Work item – Set the records down again in full, with every word kept.

Extracted information –
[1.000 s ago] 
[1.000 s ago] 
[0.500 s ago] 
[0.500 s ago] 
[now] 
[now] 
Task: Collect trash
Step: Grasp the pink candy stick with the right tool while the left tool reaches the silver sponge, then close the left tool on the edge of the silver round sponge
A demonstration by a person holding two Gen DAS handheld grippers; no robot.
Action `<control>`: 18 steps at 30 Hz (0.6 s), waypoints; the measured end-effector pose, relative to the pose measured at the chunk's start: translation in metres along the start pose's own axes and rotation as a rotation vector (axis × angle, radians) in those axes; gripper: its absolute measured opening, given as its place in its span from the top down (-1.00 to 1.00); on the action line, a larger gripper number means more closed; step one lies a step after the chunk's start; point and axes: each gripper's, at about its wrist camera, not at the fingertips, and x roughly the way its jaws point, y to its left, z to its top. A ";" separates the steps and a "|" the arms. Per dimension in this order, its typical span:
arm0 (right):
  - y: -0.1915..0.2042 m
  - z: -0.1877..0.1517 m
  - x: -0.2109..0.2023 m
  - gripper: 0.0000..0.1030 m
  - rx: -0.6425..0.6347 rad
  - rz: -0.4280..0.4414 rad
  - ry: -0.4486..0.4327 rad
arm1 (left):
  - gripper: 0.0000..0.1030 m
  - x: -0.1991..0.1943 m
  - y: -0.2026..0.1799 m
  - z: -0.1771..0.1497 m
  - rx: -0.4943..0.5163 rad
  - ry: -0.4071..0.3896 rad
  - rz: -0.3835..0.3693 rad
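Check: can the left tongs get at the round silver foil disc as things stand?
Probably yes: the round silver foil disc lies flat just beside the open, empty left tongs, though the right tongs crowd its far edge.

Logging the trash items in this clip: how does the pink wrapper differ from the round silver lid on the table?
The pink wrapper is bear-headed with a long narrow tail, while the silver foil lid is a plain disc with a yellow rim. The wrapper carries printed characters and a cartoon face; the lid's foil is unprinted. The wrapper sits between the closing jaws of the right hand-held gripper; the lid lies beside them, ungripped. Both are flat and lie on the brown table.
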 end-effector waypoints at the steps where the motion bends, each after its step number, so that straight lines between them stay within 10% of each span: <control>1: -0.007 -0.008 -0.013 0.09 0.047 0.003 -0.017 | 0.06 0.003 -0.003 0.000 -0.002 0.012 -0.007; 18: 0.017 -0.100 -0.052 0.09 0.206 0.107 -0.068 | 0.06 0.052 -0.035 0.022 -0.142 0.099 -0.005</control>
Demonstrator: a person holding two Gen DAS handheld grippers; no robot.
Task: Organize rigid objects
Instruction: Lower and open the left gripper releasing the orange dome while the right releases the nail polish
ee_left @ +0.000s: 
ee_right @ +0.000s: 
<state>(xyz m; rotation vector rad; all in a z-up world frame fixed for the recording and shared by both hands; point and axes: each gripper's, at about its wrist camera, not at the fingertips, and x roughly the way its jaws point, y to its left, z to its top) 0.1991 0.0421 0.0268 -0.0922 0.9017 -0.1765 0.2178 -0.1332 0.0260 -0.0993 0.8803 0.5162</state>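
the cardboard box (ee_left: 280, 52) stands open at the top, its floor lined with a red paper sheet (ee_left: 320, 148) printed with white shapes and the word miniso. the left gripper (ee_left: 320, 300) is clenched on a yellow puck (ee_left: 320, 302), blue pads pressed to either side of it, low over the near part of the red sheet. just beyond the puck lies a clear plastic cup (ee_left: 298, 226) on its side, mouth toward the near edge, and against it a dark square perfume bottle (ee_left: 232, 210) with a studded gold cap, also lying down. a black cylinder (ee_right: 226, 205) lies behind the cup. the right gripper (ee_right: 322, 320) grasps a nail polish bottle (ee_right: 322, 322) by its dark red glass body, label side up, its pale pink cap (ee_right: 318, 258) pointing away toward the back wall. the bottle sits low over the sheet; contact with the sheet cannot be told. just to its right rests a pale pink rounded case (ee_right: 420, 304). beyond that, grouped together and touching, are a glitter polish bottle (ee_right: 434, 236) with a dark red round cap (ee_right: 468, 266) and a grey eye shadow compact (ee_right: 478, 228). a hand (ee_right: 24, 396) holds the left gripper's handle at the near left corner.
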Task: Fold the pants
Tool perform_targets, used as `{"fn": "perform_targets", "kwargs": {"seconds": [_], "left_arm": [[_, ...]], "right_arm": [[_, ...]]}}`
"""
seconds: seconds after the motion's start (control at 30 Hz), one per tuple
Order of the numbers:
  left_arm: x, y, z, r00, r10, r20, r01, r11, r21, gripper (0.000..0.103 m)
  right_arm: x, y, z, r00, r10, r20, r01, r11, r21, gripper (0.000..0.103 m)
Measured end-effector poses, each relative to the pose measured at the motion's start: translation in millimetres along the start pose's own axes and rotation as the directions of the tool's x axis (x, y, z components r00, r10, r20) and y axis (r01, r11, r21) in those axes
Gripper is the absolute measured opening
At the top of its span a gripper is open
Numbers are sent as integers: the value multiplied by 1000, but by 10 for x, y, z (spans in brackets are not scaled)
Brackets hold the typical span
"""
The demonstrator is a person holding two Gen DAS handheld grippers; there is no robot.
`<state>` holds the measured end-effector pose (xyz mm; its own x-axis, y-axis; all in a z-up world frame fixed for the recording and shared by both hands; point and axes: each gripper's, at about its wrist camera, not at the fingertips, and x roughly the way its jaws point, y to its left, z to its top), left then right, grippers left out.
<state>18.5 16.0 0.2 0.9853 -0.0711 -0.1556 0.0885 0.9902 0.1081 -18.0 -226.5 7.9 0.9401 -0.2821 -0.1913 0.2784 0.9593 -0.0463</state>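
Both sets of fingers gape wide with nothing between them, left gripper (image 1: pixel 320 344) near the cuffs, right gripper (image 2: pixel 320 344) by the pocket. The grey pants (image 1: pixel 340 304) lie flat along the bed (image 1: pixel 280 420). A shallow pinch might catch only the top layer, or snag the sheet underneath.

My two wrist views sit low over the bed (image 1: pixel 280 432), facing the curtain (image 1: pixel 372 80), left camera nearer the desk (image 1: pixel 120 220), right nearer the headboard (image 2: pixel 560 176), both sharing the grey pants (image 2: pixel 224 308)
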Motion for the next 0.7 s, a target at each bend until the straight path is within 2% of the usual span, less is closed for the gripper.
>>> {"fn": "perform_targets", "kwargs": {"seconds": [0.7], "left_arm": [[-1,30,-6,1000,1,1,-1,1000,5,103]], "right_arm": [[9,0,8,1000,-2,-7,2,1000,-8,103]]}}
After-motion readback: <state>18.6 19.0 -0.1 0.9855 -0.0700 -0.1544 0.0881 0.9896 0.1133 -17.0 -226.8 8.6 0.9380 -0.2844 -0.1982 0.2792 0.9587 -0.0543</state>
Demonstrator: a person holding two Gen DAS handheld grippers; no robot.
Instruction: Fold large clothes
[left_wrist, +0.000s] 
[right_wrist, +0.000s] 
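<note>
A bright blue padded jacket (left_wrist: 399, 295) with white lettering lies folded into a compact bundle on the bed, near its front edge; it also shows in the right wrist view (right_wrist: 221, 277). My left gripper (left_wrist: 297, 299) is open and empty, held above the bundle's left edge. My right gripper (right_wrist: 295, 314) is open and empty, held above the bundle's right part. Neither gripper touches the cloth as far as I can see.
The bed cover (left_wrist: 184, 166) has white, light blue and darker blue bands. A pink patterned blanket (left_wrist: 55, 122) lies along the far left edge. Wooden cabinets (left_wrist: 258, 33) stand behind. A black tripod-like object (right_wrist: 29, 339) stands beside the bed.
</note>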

Result of the exercise –
[1.000 s ago] 
[1.000 s ago] 
[0.500 s ago] 
[0.500 s ago] 
[now] 
[now] 
Task: Collect trash
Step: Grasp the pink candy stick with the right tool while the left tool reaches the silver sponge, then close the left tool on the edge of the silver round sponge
A demonstration by a person holding two Gen DAS handheld grippers; no robot.
Action `<control>`: 18 steps at 30 Hz (0.6 s), waypoints; the measured end-effector pose, relative to the pose measured at the chunk's start: translation in metres along the start pose's own axes and rotation as a rotation vector (axis × angle, radians) in those axes; gripper: its absolute measured opening, given as its place in its span from the top down (-1.00 to 1.00); on the action line, a larger gripper number means more closed; step one lies a step after the chunk's start; point and axes: each gripper's, at about its wrist camera, not at the fingertips, and x roughly the way its jaws point, y to its left, z to its top. A ";" separates the steps and a "|" the arms. Per dimension in this order, its typical span:
arm0 (right):
  - y: -0.1915..0.2042 m
  - z: -0.1877..0.1517 m
  - x: -0.2109..0.2023 m
  - gripper: 0.0000..0.1030 m
  - rx: -0.6425..0.6347 rad
  - rz: -0.4280..0.4414 rad
  - ry: -0.4486..0.4327 rad
arm1 (left):
  - gripper: 0.0000..0.1030 m
  - x: -0.1991..0.1943 m
  - y: -0.2026..0.1799 m
  - z: -0.1771..0.1497 m
  - rx: -0.4943..0.5163 rad
  - ry: -0.4071..0.3896 rad
  - rz: -0.3835..0.3693 rad
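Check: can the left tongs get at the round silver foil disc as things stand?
Probably yes: the round silver foil disc lies flat just beside the open, empty left tongs, though the right tongs crowd its far edge.

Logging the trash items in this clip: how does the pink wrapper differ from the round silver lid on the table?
The pink wrapper is bear-headed with a long narrow tail, while the silver foil lid is a plain disc with a yellow rim. The wrapper carries printed characters and a cartoon face; the lid's foil is unprinted. The wrapper sits between the closing jaws of the right hand-held gripper; the lid lies beside them, ungripped. Both are flat and lie on the brown table.
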 end-effector waypoints at the steps where the motion bends, each after its step number, so that straight lines between them stay within 10% of each span: <control>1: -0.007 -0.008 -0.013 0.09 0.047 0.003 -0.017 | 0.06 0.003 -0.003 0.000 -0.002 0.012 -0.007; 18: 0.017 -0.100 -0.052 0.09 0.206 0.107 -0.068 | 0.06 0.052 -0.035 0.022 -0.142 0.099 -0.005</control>
Demonstrator: a person holding two Gen DAS handheld grippers; no robot.
Task: Organize rigid objects
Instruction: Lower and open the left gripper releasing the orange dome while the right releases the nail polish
ee_left @ +0.000s: 
ee_right @ +0.000s: 
<state>(xyz m; rotation vector rad; all in a z-up world frame fixed for the recording and shared by both hands; point and axes: each gripper's, at about its wrist camera, not at the fingertips, and x roughly the way its jaws point, y to its left, z to its top) 0.1991 0.0421 0.0268 -0.0922 0.9017 -0.1765 0.2178 -0.1332 0.0260 -0.0993 0.8803 0.5162</state>
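the cardboard box (ee_left: 280, 52) stands open at the top, its floor lined with a red paper sheet (ee_left: 320, 148) printed with white shapes and the word miniso. the left gripper (ee_left: 320, 300) is clenched on a yellow puck (ee_left: 320, 302), blue pads pressed to either side of it, low over the near part of the red sheet. just beyond the puck lies a clear plastic cup (ee_left: 298, 226) on its side, mouth toward the near edge, and against it a dark square perfume bottle (ee_left: 232, 210) with a studded gold cap, also lying down. a black cylinder (ee_right: 226, 205) lies behind the cup. the right gripper (ee_right: 322, 320) grasps a nail polish bottle (ee_right: 322, 322) by its dark red glass body, label side up, its pale pink cap (ee_right: 318, 258) pointing away toward the back wall. the bottle sits low over the sheet; contact with the sheet cannot be told. just to its right rests a pale pink rounded case (ee_right: 420, 304). beyond that, grouped together and touching, are a glitter polish bottle (ee_right: 434, 236) with a dark red round cap (ee_right: 468, 266) and a grey eye shadow compact (ee_right: 478, 228). a hand (ee_right: 24, 396) holds the left gripper's handle at the near left corner.
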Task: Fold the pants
Tool perform_targets, used as `{"fn": "perform_targets", "kwargs": {"seconds": [_], "left_arm": [[_, ...]], "right_arm": [[_, ...]]}}`
"""
seconds: seconds after the motion's start (control at 30 Hz), one per tuple
Order of the numbers:
  left_arm: x, y, z, r00, r10, r20, r01, r11, r21, gripper (0.000..0.103 m)
  right_arm: x, y, z, r00, r10, r20, r01, r11, r21, gripper (0.000..0.103 m)
Measured end-effector poses, each relative to the pose measured at the motion's start: translation in millimetres along the start pose's own axes and rotation as the directions of the tool's x axis (x, y, z components r00, r10, r20) and y axis (r01, r11, r21) in those axes
Gripper is the absolute measured opening
At the top of its span a gripper is open
Numbers are sent as integers: the value multiplied by 1000, but by 10 for x, y, z (spans in brackets are not scaled)
Brackets hold the typical span
"""
The demonstrator is a person holding two Gen DAS handheld grippers; there is no robot.
`<state>` holds the measured end-effector pose (xyz mm; its own x-axis, y-axis; all in a z-up world frame fixed for the recording and shared by both hands; point and axes: each gripper's, at about its wrist camera, not at the fingertips, and x roughly the way its jaws point, y to its left, z to its top), left then right, grippers left out.
<state>18.5 16.0 0.2 0.9853 -0.0711 -0.1556 0.0885 0.9902 0.1081 -18.0 -226.5 7.9 0.9401 -0.2821 -0.1913 0.2784 0.9593 -0.0463</state>
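Both sets of fingers gape wide with nothing between them, left gripper (image 1: pixel 320 344) near the cuffs, right gripper (image 2: pixel 320 344) by the pocket. The grey pants (image 1: pixel 340 304) lie flat along the bed (image 1: pixel 280 420). A shallow pinch might catch only the top layer, or snag the sheet underneath.

My two wrist views sit low over the bed (image 1: pixel 280 432), facing the curtain (image 1: pixel 372 80), left camera nearer the desk (image 1: pixel 120 220), right nearer the headboard (image 2: pixel 560 176), both sharing the grey pants (image 2: pixel 224 308)
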Motion for the next 0.7 s, a target at each bend until the straight path is within 2% of the usual span, less is closed for the gripper.
>>> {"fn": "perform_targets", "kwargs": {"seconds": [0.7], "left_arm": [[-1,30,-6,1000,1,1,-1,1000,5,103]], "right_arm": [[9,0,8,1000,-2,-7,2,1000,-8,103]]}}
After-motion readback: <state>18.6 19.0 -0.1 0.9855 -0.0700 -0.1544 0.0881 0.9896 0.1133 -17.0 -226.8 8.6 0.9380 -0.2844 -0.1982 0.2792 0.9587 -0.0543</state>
Demonstrator: a person holding two Gen DAS handheld grippers; no robot.
Instruction: Fold large clothes
[left_wrist, +0.000s] 
[right_wrist, +0.000s] 
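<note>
A bright blue padded jacket (left_wrist: 399, 295) with white lettering lies folded into a compact bundle on the bed, near its front edge; it also shows in the right wrist view (right_wrist: 221, 277). My left gripper (left_wrist: 297, 299) is open and empty, held above the bundle's left edge. My right gripper (right_wrist: 295, 314) is open and empty, held above the bundle's right part. Neither gripper touches the cloth as far as I can see.
The bed cover (left_wrist: 184, 166) has white, light blue and darker blue bands. A pink patterned blanket (left_wrist: 55, 122) lies along the far left edge. Wooden cabinets (left_wrist: 258, 33) stand behind. A black tripod-like object (right_wrist: 29, 339) stands beside the bed.
</note>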

Nothing more is required for this answer.